COVID-19 : les contrôles aux frontières laissent à désirer

Pendant le confinement et au plus fort de la pandémie, les autorités ont annoncé la fermeture de nos frontières pour enrayer la propagation du COVID-19. Elles ont été précédées et suivies par plusieurs pays européens. Les états, avec l’abandon provisoire des frontières de l’Europe (Schengen), ont pu retrouver le temps de cette fermeture, leur souveraineté que l’Europe justement leur avait retirée progressivement au fil des dernières décennies et des traités ratifiés, avec ou sans l’accord des peuples. La fermeture de nos frontières était donc censée endiguer la pandémie tout en bloquant, effet collatéral, un certain nombre de nos compatriotes dans des pays jugés empestés.

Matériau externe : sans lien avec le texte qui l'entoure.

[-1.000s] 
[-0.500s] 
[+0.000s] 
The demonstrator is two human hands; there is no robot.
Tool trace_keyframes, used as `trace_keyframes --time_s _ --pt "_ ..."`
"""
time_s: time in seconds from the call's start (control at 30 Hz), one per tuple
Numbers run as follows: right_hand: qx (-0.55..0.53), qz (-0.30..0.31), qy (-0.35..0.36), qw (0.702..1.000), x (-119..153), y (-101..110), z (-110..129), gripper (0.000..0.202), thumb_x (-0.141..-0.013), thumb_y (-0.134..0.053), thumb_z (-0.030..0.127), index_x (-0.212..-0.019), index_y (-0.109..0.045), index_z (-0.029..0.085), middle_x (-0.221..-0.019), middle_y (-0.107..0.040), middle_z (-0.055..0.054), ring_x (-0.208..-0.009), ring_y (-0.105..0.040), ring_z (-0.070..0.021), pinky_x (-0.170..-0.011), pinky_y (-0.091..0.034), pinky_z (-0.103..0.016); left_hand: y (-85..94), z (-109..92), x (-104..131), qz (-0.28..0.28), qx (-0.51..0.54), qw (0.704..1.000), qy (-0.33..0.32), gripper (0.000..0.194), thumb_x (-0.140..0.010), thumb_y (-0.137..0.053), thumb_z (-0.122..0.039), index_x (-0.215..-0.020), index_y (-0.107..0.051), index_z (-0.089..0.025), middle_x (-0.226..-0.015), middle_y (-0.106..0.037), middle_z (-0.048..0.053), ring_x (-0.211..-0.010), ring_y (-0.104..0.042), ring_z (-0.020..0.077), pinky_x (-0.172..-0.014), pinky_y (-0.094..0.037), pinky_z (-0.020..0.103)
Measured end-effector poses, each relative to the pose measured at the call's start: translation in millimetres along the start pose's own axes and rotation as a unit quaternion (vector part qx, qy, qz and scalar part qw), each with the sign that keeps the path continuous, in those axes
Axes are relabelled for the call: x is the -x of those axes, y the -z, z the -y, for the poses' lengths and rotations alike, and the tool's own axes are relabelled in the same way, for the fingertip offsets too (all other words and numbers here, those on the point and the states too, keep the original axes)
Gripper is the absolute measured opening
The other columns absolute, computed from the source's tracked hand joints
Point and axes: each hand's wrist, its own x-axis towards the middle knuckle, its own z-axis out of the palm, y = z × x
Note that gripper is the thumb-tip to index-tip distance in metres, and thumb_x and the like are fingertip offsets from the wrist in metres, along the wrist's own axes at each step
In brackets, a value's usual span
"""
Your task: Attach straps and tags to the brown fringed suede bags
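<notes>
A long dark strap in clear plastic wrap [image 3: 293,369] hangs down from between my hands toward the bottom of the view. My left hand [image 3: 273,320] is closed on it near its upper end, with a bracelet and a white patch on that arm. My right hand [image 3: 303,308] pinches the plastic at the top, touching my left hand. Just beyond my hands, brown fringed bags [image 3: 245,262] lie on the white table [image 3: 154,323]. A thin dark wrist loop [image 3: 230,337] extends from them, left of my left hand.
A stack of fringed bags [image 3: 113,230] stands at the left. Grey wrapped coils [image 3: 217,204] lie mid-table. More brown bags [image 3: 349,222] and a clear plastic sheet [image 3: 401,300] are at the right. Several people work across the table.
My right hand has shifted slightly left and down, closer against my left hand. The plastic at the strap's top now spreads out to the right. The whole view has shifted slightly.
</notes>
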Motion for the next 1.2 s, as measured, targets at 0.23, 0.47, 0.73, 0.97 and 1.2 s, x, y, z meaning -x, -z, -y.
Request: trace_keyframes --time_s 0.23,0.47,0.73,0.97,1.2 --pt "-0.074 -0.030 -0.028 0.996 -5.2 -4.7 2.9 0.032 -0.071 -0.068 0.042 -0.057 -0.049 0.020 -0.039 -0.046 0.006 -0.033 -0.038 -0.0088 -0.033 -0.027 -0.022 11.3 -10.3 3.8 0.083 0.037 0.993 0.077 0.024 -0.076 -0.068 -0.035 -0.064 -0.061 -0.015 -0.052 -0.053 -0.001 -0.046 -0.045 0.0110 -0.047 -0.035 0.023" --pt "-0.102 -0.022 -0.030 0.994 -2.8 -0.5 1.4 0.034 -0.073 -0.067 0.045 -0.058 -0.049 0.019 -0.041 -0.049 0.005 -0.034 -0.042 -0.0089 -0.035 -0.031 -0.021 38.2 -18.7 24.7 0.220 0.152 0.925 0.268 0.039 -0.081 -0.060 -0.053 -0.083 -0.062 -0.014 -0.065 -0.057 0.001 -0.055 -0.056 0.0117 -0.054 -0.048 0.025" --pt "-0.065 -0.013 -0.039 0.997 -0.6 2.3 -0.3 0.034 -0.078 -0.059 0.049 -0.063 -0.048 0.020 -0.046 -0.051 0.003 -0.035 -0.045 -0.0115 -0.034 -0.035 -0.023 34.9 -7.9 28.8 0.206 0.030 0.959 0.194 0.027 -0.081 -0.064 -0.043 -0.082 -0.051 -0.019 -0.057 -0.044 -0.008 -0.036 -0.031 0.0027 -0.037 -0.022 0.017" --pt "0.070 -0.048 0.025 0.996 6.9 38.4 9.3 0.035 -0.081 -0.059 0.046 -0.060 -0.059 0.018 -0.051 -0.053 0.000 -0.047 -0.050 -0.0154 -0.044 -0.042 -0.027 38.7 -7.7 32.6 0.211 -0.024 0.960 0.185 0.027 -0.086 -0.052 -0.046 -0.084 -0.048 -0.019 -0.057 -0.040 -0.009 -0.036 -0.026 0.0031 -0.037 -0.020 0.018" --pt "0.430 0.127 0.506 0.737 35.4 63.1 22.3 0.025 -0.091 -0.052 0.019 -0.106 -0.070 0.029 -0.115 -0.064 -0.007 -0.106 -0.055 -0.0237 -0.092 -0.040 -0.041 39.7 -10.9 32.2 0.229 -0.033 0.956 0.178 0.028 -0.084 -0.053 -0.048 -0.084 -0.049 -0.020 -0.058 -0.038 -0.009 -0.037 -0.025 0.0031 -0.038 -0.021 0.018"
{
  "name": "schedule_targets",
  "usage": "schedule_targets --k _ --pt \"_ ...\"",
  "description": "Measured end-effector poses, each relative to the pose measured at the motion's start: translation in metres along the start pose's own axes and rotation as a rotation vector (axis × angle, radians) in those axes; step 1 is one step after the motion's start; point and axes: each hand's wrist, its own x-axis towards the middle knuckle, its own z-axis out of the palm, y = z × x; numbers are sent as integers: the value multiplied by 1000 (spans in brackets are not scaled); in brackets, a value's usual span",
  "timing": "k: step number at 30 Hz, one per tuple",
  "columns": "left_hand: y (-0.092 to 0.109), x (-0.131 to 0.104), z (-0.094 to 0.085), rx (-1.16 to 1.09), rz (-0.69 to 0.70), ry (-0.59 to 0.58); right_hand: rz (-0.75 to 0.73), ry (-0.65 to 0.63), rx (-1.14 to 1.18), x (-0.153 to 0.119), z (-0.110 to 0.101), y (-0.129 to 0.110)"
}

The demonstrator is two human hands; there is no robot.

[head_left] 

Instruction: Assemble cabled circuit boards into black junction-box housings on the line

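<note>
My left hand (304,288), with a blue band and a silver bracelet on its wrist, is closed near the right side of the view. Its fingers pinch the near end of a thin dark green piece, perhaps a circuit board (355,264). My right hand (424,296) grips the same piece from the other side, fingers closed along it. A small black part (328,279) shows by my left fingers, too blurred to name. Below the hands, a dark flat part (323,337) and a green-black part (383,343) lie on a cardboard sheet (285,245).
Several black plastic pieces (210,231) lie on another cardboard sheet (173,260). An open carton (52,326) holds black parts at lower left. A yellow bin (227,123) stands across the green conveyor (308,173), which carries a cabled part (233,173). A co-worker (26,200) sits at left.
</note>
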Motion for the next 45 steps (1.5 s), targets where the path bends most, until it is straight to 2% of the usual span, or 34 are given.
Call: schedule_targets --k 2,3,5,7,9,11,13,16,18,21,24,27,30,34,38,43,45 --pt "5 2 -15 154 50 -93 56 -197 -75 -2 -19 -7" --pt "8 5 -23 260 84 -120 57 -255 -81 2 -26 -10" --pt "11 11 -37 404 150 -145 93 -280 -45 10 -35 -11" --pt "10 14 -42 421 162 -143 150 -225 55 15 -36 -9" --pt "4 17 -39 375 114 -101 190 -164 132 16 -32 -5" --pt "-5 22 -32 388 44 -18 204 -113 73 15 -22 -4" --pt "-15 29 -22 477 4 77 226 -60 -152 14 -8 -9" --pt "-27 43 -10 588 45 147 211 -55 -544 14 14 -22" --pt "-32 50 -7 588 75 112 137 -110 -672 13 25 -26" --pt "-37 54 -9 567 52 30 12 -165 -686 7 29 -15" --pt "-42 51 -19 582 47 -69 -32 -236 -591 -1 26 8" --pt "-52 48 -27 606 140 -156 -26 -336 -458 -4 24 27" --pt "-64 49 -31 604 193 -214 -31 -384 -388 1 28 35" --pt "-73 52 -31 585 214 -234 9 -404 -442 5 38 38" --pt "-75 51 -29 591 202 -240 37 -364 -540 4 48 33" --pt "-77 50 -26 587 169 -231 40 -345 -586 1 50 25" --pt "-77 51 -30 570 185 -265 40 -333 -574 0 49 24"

A l’instar de ces dispositions, tandis que la contamination dans le pays se poursuit progressivement entre compatriotes de tous âges, les autorités se sont de nouveau tournées vers l’étranger mais cette fois en ciblant les voyageurs qui passent par nos aéroports. Les dangereux sont désormais celles et ceux qui proviennent de 16 pays figurant sur une liste rouge prédéterminée (Serbie, Algérie, Inde, Pérou, Turquie…) Les autres peuvent circuler sans problème.

Les « persona non grata » passant par Roissy ou ailleurs sont donc attendues par les policiers aux frontières (PAF) qui, à la demande du Premier ministre, ont mis en place « un dispositif de sécurité extrêmement important » c’est ce que nous rapporte le Canard enchaîné dans son édition du 12 août 2020. Si les voyageurs n’ont pas été testés à leur départ, ils sont orientés vers un barnum où ils se font « triturer les trous de nez ».

Malheureusement, si le dispositif se veut rigoureux, il y a des trous dans la raquette.

Le premier trou concerne les fameux pays de la liste rouge. Ils sont au nombre de 16 comme indiqués plus haut. Mais pourquoi 16 quand on sait pertinemment qu’il y en a d’autres qui pourraient mériter ce label peu enviable. La réponse est donnée par une note du directeur du centre interministériel de crise et datée du 30 juillet 2020 : « Compte tenu du nombre de passagers en provenance de pays « rouges », il a été décidé de concentrer nos moyens de contrôle sur les avions présentant le plus de risques sanitaires« . Les 16 pays ciblés sont donc « très rouges » et les autres « rouge clair ». 🙂

Deuxième trou: les contrôles effectués sur les pays « non rouges » ne concernent que les voyageurs qui ont pris un vol direct. Ceux qui se sont arrêtés en route à Francfort, Barcelone ou dans un autre pays européen, la PAF n’intervient pas ! Le ministère de l’intérieur avoue son impuissance et Beauvau de préciser : « Le Ministère de l’intérieur français n’a pas d’action de contrôle possible sur les voyageurs en provenance de l’intérieur de l’espace européen« . Défense de rire !

Troisième trou: les passagers munis d’une attestation de dépistage avant décollage ont peut-être brandi un faux ! On trouve aussi des petits malins à l’étranger. Un cadre de la sécurité à Roissy affirme :  » Vu les pays en question, c’est un jeu d’enfant de faire un faux. Moi je vous le fais en deux minutes chrono avec un faux logo et mon nom dessus« .

Quatrième trou: les caméras thermiques installées à Roissy et à Orly ne peuvent absorber le flux de passagers qui passent à toute allure devant ces caméras. Il est donc impossible de repérer tous ceux qui auraient de la température. Plus d’un million de passagers seraient passés depuis le 2 juin devant ces caméras et seuls « 34 personnes se sont révélées avoir une température de plus de 38 degrés« . Une visite médicale leur a été proposée pour se faire tester. Et après ?

Cinquième trou: une formalité « drastique » est imposée par les autorités à tous les passagers quelle que soit leur provenance : remplir à bord un formulaire (qui existait avant le COVID-19). Problème, les fiches qui doivent être remises par la compagnie au gestionnaire de l’aéroport et qui permettent éventuellement de tracer un positif, se perdent quand elles ne finissent pas dans une poubelle !

Je conclus en paraphrasant Jean Cocteau. « Puisque la situation nous dépasse, feignons d’en être les organisateurs« . Vieille tactique qui, on le voit, continue de prouver son efficacité.